== Exercise details ==
Below this line is a set of entries; quote exactly the lines from the line that contains "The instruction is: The" to the line that contains "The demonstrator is", both lines included.

== Data listing ==
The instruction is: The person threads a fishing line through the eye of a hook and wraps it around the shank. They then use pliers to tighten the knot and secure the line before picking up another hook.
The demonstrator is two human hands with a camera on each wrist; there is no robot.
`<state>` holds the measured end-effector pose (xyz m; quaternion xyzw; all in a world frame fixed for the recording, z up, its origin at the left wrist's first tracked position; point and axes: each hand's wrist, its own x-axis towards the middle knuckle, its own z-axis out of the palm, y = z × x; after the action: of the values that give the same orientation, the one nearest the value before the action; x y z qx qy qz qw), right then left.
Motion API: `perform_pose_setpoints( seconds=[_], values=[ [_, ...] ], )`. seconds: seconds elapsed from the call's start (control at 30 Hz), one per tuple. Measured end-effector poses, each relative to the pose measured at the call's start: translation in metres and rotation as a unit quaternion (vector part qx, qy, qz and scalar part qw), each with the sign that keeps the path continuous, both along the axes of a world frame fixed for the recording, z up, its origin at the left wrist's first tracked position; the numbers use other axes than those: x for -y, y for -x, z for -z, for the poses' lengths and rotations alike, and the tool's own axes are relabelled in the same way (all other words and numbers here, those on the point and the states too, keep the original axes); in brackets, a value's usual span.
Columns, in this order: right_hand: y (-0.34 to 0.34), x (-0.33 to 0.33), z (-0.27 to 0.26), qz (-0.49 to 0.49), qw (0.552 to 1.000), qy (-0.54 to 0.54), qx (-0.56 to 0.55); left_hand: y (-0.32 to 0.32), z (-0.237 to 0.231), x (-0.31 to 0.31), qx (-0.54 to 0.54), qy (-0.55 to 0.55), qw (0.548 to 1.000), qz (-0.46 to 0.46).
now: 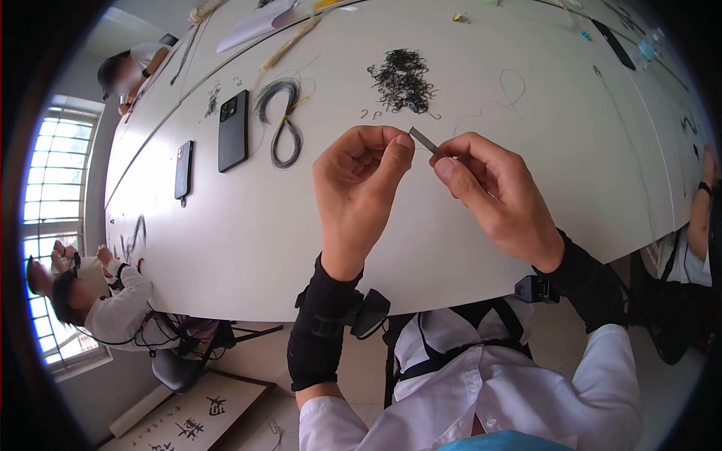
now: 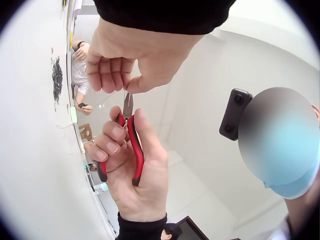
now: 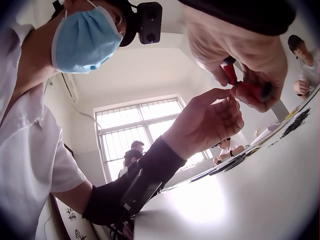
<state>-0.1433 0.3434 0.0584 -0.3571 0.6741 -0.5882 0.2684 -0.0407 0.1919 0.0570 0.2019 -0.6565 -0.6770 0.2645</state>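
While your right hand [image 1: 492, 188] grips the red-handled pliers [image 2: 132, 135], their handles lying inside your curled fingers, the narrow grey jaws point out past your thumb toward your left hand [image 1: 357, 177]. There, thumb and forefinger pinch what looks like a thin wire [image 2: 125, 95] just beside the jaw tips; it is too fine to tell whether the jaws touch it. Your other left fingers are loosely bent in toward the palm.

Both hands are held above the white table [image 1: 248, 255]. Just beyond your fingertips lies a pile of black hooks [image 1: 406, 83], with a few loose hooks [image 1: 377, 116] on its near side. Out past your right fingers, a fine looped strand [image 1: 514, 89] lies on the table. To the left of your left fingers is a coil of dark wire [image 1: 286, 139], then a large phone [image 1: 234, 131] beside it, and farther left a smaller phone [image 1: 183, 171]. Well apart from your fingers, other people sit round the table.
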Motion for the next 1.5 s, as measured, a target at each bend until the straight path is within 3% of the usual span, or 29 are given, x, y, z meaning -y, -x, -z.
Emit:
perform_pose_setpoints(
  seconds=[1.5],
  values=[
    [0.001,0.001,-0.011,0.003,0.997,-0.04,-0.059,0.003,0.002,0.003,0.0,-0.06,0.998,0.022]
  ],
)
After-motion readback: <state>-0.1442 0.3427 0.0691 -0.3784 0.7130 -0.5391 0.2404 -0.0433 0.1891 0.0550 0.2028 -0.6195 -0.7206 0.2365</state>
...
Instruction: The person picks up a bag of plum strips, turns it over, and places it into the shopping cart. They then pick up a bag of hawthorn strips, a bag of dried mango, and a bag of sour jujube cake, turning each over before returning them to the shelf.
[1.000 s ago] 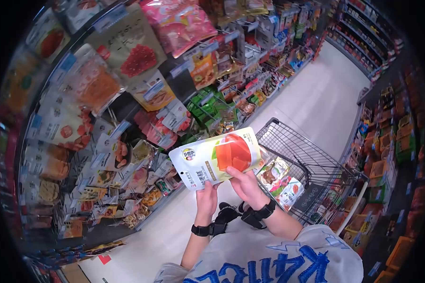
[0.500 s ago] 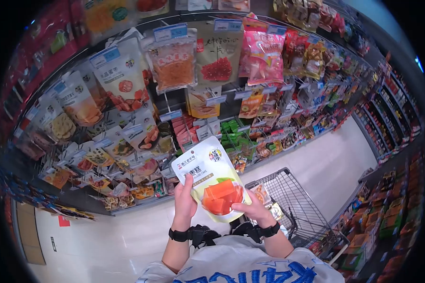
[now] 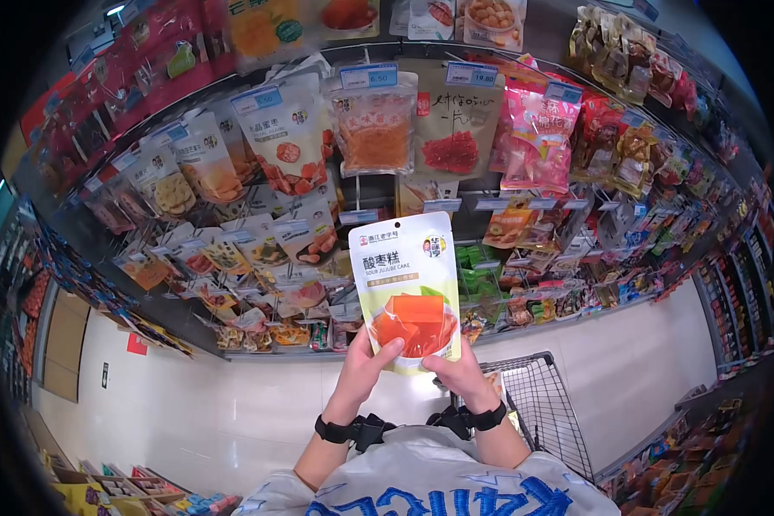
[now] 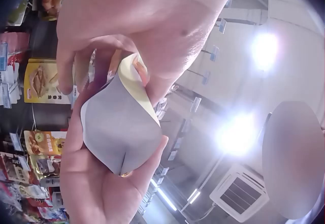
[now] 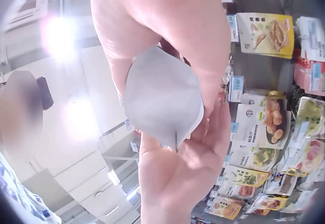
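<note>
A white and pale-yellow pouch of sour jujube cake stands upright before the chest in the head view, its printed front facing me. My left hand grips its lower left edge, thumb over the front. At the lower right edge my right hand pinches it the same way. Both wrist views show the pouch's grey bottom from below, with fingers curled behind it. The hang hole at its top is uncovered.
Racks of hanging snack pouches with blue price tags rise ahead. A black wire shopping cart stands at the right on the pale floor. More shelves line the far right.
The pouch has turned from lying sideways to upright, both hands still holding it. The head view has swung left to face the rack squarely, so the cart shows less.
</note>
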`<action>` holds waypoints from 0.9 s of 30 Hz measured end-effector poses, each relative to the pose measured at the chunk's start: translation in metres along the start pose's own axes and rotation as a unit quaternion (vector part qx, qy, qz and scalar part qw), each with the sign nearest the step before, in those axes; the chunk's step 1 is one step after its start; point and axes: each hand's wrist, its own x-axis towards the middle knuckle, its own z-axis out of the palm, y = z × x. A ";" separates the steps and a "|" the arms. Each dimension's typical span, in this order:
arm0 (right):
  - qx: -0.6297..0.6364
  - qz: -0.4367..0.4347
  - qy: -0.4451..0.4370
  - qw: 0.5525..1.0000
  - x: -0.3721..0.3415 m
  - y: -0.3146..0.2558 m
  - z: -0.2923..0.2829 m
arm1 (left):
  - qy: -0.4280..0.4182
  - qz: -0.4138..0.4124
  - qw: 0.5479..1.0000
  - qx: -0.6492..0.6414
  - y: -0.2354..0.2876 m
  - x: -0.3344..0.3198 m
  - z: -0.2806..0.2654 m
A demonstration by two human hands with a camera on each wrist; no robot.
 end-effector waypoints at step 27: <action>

== Solution for this task ==
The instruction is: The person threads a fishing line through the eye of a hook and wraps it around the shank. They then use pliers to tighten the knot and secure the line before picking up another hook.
The demonstrator is two human hands with a camera on each wrist; there is no robot.

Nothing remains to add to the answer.